**Supplied data:**
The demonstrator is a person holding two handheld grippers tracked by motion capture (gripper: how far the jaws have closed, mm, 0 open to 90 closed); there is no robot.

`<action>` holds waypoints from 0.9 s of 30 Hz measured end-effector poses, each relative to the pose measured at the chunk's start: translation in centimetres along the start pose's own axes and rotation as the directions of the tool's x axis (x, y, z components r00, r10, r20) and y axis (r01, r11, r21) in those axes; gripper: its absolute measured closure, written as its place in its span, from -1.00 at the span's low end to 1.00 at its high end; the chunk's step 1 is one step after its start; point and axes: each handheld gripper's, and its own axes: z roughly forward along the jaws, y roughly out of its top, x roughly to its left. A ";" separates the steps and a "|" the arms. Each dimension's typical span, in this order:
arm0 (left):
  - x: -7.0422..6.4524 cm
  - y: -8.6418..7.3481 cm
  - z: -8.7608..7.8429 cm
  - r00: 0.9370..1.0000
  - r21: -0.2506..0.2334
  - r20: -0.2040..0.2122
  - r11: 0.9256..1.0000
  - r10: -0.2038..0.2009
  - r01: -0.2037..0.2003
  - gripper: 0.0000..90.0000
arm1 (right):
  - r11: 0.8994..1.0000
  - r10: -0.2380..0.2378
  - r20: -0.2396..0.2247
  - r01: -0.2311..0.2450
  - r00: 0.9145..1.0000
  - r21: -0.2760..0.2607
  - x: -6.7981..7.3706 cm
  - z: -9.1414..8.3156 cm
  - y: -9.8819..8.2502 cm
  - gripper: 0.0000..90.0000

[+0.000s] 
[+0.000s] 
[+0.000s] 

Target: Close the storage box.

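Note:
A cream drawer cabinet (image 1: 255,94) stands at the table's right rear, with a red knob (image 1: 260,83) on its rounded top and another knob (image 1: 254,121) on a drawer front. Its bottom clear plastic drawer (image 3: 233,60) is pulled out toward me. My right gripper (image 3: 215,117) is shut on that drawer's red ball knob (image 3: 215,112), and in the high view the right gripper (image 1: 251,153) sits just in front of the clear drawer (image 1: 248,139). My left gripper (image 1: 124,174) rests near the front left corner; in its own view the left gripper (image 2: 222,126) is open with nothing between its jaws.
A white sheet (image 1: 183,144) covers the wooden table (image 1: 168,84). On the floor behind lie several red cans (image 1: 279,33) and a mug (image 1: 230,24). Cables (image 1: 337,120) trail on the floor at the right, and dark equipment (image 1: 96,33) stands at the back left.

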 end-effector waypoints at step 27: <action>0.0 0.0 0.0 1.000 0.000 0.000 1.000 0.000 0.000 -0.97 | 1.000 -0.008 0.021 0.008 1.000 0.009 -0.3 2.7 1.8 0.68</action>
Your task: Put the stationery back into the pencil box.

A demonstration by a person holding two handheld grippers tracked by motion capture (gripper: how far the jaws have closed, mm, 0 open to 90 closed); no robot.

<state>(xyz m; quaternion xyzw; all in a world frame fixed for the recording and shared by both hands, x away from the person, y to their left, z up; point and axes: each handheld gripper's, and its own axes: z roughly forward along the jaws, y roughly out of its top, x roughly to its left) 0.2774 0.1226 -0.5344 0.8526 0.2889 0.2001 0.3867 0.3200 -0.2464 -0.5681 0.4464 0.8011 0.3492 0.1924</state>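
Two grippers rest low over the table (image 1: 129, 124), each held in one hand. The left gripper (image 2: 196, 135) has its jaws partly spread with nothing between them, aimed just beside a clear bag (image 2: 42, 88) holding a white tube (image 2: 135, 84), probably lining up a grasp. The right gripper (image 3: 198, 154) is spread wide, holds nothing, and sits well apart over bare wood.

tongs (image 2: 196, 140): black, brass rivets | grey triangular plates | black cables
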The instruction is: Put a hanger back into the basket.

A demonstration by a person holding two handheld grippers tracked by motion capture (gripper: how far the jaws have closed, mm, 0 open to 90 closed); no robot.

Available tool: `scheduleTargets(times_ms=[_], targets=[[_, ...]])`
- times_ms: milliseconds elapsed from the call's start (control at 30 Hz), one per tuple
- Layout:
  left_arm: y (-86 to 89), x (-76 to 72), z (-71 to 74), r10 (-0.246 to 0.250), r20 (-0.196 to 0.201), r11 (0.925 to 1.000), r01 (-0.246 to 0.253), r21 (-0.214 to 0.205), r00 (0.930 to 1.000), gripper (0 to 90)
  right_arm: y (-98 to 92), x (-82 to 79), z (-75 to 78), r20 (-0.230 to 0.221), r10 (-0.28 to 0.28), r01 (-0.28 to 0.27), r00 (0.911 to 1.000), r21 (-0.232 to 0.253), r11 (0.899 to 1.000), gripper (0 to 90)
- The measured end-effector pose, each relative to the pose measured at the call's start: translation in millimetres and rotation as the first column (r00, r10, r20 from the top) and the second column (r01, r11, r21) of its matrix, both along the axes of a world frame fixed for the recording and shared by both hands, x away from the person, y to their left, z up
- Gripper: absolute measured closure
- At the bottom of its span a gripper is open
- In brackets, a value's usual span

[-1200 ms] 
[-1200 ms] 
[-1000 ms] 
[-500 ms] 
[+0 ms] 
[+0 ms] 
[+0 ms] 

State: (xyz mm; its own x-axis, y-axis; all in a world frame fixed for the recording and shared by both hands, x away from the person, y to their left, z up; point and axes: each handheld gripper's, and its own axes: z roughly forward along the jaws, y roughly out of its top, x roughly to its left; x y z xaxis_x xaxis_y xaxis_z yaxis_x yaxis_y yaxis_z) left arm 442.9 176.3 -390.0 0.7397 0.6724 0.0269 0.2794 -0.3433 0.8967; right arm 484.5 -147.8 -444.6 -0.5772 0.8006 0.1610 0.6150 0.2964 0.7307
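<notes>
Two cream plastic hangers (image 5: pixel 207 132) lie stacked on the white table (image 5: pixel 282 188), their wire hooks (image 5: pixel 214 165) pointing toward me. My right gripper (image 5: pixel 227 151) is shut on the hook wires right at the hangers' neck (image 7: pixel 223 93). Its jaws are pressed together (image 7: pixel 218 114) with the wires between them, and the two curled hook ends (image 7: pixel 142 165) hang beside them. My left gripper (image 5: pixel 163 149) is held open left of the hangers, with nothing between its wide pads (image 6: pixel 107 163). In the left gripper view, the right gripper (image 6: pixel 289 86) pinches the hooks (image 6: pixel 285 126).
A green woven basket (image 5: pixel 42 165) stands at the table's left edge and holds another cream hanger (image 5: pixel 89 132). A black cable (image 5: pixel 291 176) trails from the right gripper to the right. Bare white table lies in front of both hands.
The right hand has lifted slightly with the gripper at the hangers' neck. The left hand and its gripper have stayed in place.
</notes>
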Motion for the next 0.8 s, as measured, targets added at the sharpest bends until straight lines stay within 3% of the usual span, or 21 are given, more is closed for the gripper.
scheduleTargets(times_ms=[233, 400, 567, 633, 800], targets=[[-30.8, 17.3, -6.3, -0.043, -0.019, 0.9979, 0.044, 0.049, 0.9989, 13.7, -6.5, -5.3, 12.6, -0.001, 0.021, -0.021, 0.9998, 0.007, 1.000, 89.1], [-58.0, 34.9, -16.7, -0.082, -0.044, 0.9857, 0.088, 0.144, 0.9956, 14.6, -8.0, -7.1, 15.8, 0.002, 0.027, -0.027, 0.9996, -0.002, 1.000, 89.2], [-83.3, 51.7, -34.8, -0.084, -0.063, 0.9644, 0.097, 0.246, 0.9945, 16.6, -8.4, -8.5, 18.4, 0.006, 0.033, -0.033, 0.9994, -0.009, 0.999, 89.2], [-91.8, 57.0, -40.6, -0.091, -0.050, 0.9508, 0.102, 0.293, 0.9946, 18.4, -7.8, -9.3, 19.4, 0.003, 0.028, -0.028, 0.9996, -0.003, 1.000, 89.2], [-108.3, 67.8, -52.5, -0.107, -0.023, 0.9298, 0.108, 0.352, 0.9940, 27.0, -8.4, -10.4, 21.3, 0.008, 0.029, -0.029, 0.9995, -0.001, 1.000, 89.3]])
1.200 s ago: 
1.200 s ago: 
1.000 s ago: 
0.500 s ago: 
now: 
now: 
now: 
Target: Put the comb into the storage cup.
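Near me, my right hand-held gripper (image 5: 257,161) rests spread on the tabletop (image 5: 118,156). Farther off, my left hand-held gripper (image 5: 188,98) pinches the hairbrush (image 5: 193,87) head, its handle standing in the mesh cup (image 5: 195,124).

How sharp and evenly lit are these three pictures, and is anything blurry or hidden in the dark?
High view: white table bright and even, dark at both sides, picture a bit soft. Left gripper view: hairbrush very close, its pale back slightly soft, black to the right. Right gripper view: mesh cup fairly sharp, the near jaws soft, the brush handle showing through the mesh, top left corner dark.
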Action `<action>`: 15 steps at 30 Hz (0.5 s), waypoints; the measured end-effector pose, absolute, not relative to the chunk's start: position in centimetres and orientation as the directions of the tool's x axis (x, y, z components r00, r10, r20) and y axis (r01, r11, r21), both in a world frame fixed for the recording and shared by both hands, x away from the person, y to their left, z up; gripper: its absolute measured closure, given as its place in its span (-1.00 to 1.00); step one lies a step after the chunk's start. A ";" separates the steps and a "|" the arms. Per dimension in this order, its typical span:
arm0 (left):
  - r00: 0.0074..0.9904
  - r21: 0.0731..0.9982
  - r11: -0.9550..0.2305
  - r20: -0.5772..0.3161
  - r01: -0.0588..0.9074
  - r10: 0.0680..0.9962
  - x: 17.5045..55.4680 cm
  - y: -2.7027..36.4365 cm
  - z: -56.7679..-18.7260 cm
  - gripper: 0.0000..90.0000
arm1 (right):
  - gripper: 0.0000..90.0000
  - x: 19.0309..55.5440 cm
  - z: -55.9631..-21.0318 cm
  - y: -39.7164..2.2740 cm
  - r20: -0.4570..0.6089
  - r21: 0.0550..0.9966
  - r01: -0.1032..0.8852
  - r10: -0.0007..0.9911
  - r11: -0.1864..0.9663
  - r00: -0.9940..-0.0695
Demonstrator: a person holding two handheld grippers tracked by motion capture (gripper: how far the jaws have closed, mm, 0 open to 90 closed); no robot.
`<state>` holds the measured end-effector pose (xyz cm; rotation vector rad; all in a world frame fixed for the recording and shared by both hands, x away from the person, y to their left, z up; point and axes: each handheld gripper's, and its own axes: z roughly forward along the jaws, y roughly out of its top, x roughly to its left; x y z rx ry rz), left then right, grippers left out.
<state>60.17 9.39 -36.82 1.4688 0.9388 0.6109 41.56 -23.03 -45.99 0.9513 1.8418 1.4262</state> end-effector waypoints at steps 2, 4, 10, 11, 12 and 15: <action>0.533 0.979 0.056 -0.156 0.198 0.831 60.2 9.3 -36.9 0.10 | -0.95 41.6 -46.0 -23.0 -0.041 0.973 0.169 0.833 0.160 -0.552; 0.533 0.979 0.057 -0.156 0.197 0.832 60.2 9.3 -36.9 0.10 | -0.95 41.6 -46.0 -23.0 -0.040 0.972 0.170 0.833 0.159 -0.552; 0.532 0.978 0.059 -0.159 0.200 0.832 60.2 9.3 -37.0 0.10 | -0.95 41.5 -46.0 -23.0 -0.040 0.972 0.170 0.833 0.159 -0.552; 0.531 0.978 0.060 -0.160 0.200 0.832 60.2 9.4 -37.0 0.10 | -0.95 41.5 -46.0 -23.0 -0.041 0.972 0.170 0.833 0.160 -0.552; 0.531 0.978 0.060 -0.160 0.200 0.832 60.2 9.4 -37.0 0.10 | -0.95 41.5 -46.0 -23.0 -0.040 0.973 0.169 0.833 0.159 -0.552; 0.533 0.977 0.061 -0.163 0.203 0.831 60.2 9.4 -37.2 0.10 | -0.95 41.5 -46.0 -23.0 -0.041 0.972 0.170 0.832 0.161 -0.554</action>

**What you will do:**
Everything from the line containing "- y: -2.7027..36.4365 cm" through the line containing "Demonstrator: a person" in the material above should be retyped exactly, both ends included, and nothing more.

**Response box:**
  - y: -2.7027..36.4365 cm
  - z: -56.7679..-18.7260 cm
  - gripper: 0.0000..90.0000
arm1 (right):
  - gripper: 0.0000..90.0000
  - x: 19.0309..55.5440 cm
  - z: -55.9631..-21.0318 cm
  - y: -39.7164..2.2740 cm
  - r20: -0.4570..0.6089
  - r21: 0.0550..0.9966
  - r01: -0.1032..0.8852
  - r10: -0.0007..0.9911
  - r11: -0.1864..0.9663
  - r00: -0.9940..-0.0695
Demonstrator: a person holding two handheld grippers tracked by motion capture (gripper: how far the jaws have closed, mm, 0 open to 90 closed); no robot.

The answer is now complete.